Miss Brooks was born in Topeka, Kansas, moved to Chicago at an early age, and was educated there, graduating from Wilson Junior College in 1936.
She had her first state of Ghetto life during her first job as Secretary to a “Spiritual advisor” who sold “love drops.” Although unfamiliar with these conditions for native environment, she was nonetheless alert enough to realize that they could offer her much in the way of unique material for her writing.
In 1945, she completed a book of poems,
A Street in Bronzeville
, and was selected by Mademoiselle as one of the year’s 10 most outstanding American women. She was made a fellow of the American Academy of Arts and Letters in 1946, and received Guggenheim Fellowships for 1946 and 1947.
In 1949, she won the Eunice Tietjen prize for poetry in the annual competition sponsored by poetry magazine.
In the late 1960’s, she opened her home to young people interested in poetry and discussions about art and politics. Once, she saw a theater performance of Opportunity, Please Knock, in which the actors were members of a Chicago Street gang, the Blackstone Rangers. She was so impressed by their talent that she started a writing workshop for the group.
In 1969, Brooks was named Poet Laureate of Illinois. This title means that the State considered her to be one of its finest poets.
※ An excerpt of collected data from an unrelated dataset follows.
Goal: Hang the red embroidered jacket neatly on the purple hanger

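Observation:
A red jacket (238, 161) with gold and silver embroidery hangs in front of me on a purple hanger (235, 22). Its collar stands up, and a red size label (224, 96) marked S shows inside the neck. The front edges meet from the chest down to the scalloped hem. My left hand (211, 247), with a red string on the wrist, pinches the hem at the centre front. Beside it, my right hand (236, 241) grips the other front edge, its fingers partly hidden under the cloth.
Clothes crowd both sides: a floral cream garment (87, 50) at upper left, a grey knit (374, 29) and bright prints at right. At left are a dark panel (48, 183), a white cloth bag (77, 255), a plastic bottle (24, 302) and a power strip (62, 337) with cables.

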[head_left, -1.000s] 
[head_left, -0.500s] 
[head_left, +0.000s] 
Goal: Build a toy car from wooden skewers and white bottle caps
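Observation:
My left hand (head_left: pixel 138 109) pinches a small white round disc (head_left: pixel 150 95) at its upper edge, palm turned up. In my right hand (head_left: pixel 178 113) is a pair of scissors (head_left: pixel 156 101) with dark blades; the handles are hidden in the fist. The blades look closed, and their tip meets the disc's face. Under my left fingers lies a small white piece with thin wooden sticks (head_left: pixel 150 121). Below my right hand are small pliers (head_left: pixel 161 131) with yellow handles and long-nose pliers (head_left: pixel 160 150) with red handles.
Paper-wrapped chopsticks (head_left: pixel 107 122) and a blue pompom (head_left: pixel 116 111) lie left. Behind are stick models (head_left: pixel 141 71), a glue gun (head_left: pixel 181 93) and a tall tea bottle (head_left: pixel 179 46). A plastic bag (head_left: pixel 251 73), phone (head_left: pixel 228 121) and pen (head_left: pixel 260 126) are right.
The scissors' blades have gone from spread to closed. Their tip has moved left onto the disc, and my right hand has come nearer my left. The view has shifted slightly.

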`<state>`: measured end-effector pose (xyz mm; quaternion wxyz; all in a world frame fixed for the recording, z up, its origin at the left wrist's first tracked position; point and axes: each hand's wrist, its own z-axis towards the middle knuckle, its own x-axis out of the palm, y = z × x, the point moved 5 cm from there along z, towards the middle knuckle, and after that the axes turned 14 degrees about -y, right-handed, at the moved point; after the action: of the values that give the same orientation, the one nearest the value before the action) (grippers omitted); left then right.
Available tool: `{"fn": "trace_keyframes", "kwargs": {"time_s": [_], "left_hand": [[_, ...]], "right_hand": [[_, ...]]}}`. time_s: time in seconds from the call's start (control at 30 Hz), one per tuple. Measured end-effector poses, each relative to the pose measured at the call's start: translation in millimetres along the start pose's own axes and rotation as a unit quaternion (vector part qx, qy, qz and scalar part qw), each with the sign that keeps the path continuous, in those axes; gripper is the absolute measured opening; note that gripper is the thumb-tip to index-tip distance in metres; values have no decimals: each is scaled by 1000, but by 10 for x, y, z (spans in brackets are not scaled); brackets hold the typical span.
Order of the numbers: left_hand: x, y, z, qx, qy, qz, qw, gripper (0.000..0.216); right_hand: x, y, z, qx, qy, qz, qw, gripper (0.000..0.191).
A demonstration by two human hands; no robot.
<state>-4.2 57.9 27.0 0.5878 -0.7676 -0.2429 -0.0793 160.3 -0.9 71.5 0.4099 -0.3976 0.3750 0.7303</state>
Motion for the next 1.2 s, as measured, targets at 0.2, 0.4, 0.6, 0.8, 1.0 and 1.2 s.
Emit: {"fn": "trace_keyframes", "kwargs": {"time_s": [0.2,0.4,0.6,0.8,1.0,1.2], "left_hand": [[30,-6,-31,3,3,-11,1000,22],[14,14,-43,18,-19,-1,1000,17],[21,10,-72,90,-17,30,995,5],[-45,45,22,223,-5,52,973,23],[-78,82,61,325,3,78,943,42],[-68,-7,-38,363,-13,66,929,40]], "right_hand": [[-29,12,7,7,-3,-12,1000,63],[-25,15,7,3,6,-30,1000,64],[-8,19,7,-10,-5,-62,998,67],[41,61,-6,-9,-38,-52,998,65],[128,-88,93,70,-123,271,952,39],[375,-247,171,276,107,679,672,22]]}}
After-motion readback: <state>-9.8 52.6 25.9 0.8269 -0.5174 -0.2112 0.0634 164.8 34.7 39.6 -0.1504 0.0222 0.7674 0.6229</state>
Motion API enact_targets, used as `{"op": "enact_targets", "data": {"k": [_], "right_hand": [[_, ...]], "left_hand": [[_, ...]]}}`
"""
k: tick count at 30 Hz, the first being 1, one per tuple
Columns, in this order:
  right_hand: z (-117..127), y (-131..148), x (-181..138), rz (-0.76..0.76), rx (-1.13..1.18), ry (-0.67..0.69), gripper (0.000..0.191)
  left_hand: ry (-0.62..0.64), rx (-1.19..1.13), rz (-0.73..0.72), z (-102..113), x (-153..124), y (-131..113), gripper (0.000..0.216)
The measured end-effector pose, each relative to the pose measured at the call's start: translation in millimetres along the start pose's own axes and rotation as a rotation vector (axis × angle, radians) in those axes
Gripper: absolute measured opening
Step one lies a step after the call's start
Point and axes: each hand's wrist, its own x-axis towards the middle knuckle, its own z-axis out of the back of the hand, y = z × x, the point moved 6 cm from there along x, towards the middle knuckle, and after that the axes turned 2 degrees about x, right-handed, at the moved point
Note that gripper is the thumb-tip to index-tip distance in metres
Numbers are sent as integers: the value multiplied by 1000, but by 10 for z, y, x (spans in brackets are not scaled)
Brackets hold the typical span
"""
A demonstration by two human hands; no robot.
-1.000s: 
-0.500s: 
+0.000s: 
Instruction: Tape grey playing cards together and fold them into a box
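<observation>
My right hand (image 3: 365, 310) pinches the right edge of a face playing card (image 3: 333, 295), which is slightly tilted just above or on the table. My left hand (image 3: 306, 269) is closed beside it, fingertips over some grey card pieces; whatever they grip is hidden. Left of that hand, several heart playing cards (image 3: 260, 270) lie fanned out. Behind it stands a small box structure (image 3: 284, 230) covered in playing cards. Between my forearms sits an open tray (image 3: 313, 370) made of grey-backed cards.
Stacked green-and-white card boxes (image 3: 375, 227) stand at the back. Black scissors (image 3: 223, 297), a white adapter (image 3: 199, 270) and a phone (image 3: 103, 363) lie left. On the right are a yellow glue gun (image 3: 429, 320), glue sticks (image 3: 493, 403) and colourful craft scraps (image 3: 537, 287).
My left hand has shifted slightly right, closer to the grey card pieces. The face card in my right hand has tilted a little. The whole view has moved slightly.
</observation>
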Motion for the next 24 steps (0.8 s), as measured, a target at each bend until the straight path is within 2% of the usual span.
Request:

Brooks has also taught at many colleges and universities. They have included City College of the City University of New York, Columbia College, Northeastern Illinois University, and the University of Wisconsin in Madison. Even while teaching, Brooks never stopped writing. Her first autobiography,
Report from Part one
, was published in 1972.
In 1985, Gwendolyn Brooks was named Poetry Consultant to the Library of Congress. She was the first black woman to hold this post.
When considering the creative output of Gwendolyn Brooks, it is easy to forget that she wrote in context of a full active personal life. Today she continues to write from her Chicago home. She is presently at work on her second autobiography.